There it was, the letter he was looking for, dated five years ago from the hand of Reamer. He scanned down the runes crossing the page.

I fear no help will come to you from Deep Cut—not in numbers that matter. The Council fears even our own folk now, not to mention Laithan and Sennish arms. The hope we have I cannot commit to runes. If the worst comes, I will try what I might. There is no other promise I can make.

Yorvig picked up his now lukewarm mead and drank it down.
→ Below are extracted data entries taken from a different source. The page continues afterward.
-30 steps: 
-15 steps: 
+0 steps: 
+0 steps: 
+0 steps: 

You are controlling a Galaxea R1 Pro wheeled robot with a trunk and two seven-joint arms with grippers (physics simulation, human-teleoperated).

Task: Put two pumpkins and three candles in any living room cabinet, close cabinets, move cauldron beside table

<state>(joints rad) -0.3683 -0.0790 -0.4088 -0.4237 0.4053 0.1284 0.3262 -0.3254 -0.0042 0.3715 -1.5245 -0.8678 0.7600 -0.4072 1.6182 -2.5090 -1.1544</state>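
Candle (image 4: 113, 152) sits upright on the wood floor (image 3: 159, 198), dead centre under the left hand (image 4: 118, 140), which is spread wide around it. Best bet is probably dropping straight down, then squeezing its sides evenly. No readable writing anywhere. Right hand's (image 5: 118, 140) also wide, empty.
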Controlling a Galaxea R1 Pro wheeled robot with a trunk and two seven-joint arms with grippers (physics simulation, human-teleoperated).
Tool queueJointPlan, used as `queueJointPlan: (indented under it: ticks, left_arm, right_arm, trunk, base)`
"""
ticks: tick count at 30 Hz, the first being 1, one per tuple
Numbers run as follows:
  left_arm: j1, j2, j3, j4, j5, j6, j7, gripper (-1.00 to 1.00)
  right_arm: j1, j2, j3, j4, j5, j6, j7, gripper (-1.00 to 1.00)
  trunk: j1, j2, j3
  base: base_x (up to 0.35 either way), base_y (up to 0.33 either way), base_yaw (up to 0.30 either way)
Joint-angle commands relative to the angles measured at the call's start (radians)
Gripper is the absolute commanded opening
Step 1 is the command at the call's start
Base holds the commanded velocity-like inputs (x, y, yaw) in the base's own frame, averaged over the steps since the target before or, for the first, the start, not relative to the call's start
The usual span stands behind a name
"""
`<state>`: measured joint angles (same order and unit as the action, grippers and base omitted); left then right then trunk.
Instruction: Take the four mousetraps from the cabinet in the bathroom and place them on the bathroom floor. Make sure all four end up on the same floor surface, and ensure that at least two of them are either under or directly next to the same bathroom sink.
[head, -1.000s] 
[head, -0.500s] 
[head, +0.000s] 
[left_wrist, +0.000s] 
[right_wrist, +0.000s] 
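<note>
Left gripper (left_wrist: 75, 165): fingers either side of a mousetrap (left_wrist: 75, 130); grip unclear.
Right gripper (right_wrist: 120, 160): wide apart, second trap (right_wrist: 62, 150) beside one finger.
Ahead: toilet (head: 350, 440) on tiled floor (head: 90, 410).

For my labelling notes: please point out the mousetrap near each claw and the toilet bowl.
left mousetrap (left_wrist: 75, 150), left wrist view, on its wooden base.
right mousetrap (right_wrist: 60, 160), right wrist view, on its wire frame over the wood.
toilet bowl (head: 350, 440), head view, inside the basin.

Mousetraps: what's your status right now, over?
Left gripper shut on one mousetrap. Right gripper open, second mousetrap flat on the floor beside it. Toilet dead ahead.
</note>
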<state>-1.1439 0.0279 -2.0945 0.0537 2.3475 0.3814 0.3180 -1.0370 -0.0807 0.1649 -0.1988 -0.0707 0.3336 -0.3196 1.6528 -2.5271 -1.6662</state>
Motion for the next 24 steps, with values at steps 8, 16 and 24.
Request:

If he failed, then the lives of over five thousand dwarves, wifs, maids, gilke and gilna were to his account. What a deposit that would be into the hoard of his forebeards! Rightauger should be joining the Named of Strength and not the Ridge Wardens, so that he could start over.

“Brother!” Sledgefist yelled from out in the feasting chamber. “Come out brother! It is time for a council of war!”

Yorvig sighed, resting his head in his hands. It had been a long day. It would be a long night.